PF_DEFAULT    equ iPF_PRESENT | iPF_WRITE | iPF_USER
PF_DEFAULT_RO equ iPF_PRESENT | iPF_USER

Gotchas

  • Identity mapping: Virtual addresses == physical addresses throughout the address space. No translation overhead, but also no isolation between processes.
  • Single address space: Because paging does not remap addresses, JNode relies on Java type safety and the Isolate abstraction (not hardware page protection) for process isolation.

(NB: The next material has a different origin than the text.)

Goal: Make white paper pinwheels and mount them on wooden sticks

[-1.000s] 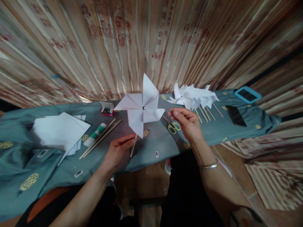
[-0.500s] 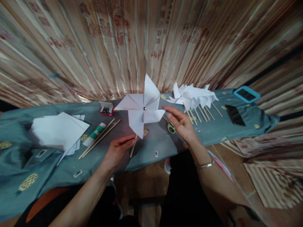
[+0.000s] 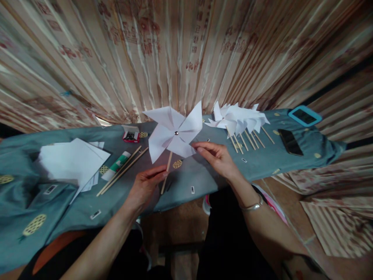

  • Null guard: The first 4KB page (32-bit) or first page entry in PT0 (64-bit) is deliberately left unmapped. Any Object o = null; o.hashCode() pattern immediately triggers a page fault → NullPointerException.
  • Kernel read-only: The JIT-compiled kernel code and boot image are marked read-only in the page tables, catching accidental writes to code pages.
  • MMTk and paging: MMTk requests physical memory pages from MemoryBlockManager which operates above the paging layer. MMTk manages its own virtual-to-physical mapping tables internally.
  • 4MB page alignment: The 32-bit PDEs use iPF_PSE for 4MB pages throughout most of the address space. This is only valid when the physical memory being mapped is itself 4MB-aligned.